According to the immigration advocacy group No More Deaths, it is physically impossible to carry enough liters of water to survive even a handful of days in the Sonoran desert. But a compilation of footage taken from 2010 to 2017 and released by the organization shows a consistent pattern of Border Patrol agents pouring out water jugs left out for migrants and sabotaging other attempts at providing aid to those who travel the desert.

The attitudes informing such actions aren’t hard to find. Just last week, news emerged of a secret Facebook group in which Border Patrol officials made jokes about dying migrants and depicted Rep. Alexandria Ocasio-Cortez being sexually assaulted by President Trump. And weeks before that, federal investigators unearthed a series of texts by Matthew Bowen, a Nogales Border Patrol agent, calling asylum seekers “disgusting subhumans,” “savages,” and “beaners.” The texts came to light after Bowen hit a Guatemalan asylum seeker with his truck.


Families like Gurupreet’s face an impossible choice. Under Trump’s Remain in Mexico policy, (formally known as the Migrant Protection Protocols), migrants are stopped outside ports of entry and barred from pursuing asylum claims. For the past several months, the Trump administration has moved to limit the number of asylum seekers allowed entry into the country each day, a process they call “metering.” Asylum seekers are thus left to wait for an indeterminate amount of time, with no guarantee that they’ll be seen at all.

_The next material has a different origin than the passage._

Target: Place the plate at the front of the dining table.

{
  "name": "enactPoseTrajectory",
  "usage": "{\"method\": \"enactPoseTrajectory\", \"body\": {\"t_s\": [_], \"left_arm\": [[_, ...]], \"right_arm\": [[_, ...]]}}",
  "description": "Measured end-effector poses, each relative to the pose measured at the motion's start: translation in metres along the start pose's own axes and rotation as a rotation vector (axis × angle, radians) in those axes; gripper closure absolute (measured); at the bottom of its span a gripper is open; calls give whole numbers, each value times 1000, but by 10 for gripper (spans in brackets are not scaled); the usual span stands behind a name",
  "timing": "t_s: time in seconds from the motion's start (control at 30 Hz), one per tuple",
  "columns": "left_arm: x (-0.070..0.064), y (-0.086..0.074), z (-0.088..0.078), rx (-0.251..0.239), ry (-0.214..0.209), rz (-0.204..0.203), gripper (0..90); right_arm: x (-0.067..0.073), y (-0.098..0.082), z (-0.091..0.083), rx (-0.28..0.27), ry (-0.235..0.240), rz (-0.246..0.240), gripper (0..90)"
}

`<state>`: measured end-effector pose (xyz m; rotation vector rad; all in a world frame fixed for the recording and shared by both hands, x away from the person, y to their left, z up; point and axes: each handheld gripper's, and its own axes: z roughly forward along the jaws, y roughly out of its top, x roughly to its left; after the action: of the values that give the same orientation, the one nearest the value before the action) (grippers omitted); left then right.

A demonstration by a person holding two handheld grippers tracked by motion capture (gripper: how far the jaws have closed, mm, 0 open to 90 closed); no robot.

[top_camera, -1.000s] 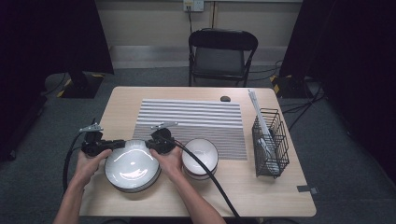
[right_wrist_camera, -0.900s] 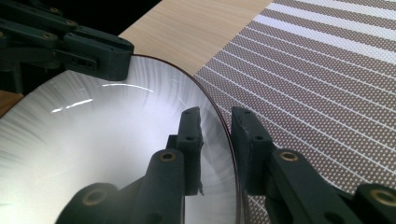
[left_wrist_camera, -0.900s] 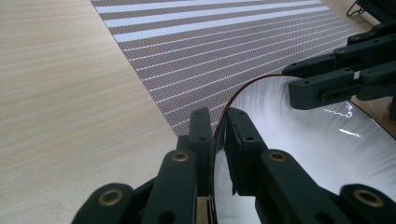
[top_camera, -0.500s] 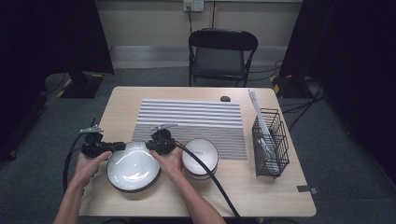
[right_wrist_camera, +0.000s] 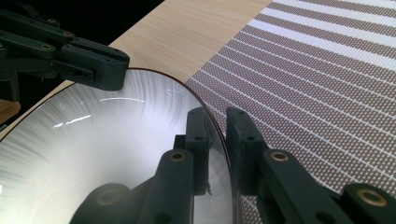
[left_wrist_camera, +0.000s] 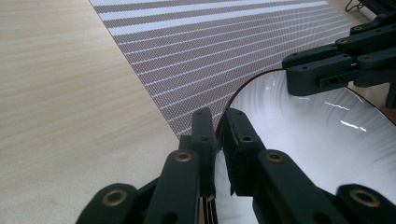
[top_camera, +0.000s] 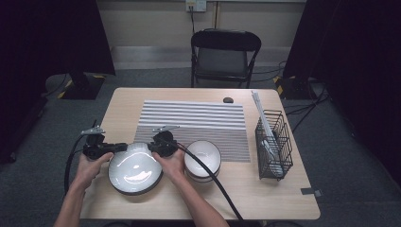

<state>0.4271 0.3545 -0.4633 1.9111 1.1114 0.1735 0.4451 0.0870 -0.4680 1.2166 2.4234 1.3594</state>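
So both tools are clamped on the rim of the big white dark-rimmed ceramic bowl [top_camera: 135, 168]: left tool [top_camera: 115, 148] on its left edge, right tool [top_camera: 152, 146] on its right. The bowl is at the near left of the light wooden table [top_camera: 265, 198], just left of a smaller white bowl [top_camera: 203, 160].

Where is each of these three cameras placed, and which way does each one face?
High view: above the person's side, looking forward and down on the table; forearms, both hands, left gripper and right gripper show.
Left gripper view: rides the left gripper, looking along its jaws, shut on the large bowl.
Right gripper view: rides the right gripper, clamped on the opposite rim.
Shared: all three show the large bowl and striped mat.
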Motion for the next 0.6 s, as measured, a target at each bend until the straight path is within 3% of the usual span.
{"method": "enactPoseTrajectory", "body": {"t_s": [0.2, 0.33, 0.47, 0.6], "left_arm": [[1, 3, -2, -27, 6, -2, 828], [3, 2, -1, -29, -6, -27, 826], [2, 1, -1, -23, -6, -36, 804], [3, -3, -1, 12, -5, -40, 770]], "right_arm": [[-1, 3, -1, -12, 1, -3, 804], [0, 5, -1, -9, -4, -7, 805], [0, 4, -1, -8, -3, -10, 808], [0, 3, -1, -6, -2, -14, 811]]}}
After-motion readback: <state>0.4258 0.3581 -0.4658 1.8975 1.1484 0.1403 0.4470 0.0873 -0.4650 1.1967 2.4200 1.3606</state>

Remain in Mexico has spelled disaster for vulnerable migrant populations. Though the Department of Homeland Security states that migrants will receive “appropriate humanitarian protections” while waiting to cross the border from Mexico, conditions on the ground grow more dire each day. In 2018, Mexico recorded more homicides than in any year since the country began keeping records. As disoriented asylum seekers roam the streets, several have experienced “violent assaults, sexual violence, and kidnapping,” according to a recent report from Human Rights Watch. Meanwhile, border towns are wholly unequipped to accommodate the influx.

“Shelter space is limited. Many are makeshift, having popped up to accommodate those who have been forced to wait in Mexico. People are afraid to go outside,” said Kennji Kizuka, a Senior Researcher with Human Rights First.

Kizuka told me of visiting a church-based shelter in Juarez where “a few dozen people were staying.” He added, “The day before our visit, a man had been shot and killed a block away. Everyone heard the gunshots.”

“At this shelter, we met a little boy who had had cancer and has a prosthetic eye. Under the Migrant Protection Protocols, people with known health issues aren’t supposed to be returned to Mexico,” he continued. “This child requires special monitoring to ensure there’s no recurrence of the cancer, he needs his prosthetic cleaned, and that’s difficult to do when you’re sleeping on the floor of a church.”

While shelters are overflowing, asylum seekers grow increasingly desperate. Some, like Gurupreet’s family, make the difficult decision to cross the border outside ports of entry. Faced with months or years in Mexico’s deadliest cities, many see no other choice.

“Most of the bodies we recover are young, healthy adults in good shape,” Anderson told me. “These people are in their 20s and 30s, and they’re still dying. So I can’t imagine — I don’t want to imagine — what will happen this summer as families faced with fewer prospects undertake the journey.”

Less than two weeks after Gurupreet died, Border Patrol agents recovered four more bodies along the border. Three of them were children. Deterrence policies have done little to prevent migration, but they have been wildly successful at making the journey more precarious and violent. “Children will die due to circumstances at the border,” Anderson said. “There is simply no question that children will die.”